Когда взошла луна, рельсы чудесно заблестели. С обеих сторон станции, возле самого полотна железной дороги, на высоких столбах горело по два красных огонька.
В помещении станции на столе стояла керосиновая лампа на четырёх ножках. Рядом с ней лежали пачки бумаги. Опу, подойдя к двери, увидел, как начальник станции, сидя у машинки с колёсами, выстукивал чем-то вроде гвоздя непонятную дробь.
Опу — на станции! А пройдёт ещё немного времени — и завтра утром он не только увидит поезд, он даже поедет на нём!
Мальчику не хотелось покидать платформу.

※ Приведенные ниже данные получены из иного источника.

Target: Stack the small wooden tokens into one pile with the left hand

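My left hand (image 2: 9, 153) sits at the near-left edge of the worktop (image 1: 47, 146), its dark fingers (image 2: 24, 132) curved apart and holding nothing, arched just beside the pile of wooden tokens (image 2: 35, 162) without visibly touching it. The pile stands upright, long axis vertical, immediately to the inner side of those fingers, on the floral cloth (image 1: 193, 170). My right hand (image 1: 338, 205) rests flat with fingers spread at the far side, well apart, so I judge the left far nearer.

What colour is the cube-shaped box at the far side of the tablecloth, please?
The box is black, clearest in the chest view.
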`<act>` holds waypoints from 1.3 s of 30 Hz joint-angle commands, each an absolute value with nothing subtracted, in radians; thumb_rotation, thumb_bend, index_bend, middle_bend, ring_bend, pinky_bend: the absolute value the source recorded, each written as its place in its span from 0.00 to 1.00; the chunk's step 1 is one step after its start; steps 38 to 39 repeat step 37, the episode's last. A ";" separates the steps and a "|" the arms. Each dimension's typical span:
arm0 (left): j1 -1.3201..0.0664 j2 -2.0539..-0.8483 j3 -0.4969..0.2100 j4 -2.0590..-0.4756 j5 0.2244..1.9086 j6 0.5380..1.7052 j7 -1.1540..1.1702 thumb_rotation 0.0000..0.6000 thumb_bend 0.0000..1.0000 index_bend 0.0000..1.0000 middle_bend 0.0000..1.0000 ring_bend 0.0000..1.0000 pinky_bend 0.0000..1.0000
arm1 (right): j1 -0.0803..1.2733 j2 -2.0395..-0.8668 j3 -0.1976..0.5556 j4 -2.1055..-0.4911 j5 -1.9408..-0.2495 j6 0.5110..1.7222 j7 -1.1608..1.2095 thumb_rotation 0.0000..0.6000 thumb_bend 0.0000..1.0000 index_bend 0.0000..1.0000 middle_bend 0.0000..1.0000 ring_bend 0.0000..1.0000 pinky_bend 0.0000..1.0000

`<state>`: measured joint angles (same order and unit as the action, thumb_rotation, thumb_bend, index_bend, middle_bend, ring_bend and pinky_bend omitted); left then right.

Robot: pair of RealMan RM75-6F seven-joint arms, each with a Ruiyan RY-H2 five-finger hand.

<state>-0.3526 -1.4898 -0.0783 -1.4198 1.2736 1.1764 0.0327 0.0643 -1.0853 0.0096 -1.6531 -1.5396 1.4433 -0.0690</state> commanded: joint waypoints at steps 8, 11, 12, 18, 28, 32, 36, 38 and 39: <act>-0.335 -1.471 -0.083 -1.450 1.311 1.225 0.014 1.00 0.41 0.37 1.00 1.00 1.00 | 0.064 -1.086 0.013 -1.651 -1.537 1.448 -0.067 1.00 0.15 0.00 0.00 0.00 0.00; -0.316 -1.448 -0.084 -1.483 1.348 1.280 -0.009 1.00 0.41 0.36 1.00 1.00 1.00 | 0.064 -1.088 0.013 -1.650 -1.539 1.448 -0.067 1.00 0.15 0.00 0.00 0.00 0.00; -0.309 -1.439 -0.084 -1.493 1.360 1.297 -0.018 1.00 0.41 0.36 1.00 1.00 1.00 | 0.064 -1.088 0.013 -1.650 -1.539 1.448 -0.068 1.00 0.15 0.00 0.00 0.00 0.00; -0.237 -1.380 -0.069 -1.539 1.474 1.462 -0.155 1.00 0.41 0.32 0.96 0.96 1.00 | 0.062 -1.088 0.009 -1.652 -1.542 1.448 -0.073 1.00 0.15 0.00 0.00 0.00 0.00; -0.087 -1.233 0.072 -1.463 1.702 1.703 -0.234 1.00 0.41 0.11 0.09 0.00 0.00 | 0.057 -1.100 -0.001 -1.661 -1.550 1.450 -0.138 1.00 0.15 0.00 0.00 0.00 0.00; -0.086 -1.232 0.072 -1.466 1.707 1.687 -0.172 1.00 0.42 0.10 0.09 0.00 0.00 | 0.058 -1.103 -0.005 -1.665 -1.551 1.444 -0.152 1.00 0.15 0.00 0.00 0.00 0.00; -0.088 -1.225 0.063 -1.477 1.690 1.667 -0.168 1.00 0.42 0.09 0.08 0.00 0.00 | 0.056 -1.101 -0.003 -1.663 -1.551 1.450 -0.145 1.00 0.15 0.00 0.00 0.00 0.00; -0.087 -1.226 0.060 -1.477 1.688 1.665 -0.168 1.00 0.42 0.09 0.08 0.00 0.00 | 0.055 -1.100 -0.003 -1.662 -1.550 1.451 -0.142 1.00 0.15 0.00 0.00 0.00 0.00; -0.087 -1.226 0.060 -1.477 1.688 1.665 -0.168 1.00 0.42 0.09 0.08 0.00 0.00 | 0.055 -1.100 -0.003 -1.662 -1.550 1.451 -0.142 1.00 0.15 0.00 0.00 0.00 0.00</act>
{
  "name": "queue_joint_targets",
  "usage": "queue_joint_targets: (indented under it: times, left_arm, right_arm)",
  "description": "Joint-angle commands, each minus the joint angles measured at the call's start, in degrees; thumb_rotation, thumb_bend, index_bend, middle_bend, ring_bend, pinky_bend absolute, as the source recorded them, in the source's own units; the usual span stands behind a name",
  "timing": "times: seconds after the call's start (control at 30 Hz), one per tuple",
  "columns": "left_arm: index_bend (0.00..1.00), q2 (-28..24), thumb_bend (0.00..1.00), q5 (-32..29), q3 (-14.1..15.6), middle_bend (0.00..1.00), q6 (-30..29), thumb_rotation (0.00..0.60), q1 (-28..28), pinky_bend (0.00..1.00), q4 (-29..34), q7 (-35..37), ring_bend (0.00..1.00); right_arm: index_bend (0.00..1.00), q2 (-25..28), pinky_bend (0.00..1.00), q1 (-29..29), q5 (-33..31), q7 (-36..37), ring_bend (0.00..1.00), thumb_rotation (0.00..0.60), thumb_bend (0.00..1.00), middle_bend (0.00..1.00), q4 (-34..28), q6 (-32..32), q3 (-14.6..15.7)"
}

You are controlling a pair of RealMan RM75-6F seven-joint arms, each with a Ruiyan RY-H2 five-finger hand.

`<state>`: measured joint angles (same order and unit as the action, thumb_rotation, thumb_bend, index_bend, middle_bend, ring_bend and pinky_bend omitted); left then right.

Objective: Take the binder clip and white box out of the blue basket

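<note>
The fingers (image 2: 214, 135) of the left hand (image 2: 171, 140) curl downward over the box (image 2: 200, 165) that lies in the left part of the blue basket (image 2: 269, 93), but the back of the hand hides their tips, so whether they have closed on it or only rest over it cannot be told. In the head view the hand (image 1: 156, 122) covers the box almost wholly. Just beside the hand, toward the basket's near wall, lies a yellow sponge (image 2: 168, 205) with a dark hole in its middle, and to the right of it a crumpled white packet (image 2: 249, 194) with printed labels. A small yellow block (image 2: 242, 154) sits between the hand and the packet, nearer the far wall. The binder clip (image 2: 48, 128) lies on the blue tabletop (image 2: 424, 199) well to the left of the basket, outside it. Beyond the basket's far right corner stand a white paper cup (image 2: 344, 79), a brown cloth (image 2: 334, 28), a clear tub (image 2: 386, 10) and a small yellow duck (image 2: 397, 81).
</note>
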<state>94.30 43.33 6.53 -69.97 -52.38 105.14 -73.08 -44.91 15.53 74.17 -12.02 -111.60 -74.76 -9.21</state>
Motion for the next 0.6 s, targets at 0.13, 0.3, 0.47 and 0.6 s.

Но за ним пришёл отец.
Отец объяснил, что машинка, которую тот видел на станции у начальника, называется телеграфным аппаратом.
Опу шёл с отцом. Возле пруда уже готовился ужин. Тут же собрались другие пассажиры, которые тоже ждали поезда. Среди них Опу увидел девушку и мальчика. Из разговоров взрослых Опу узнал, что эта девушка из дома Бишашей из деревни Хобибпу́р; они с братом едут к отцу. Вместе с матерью Опу девушка готовила ужин. Она чистила овощи, а мать мыла рис и бобы.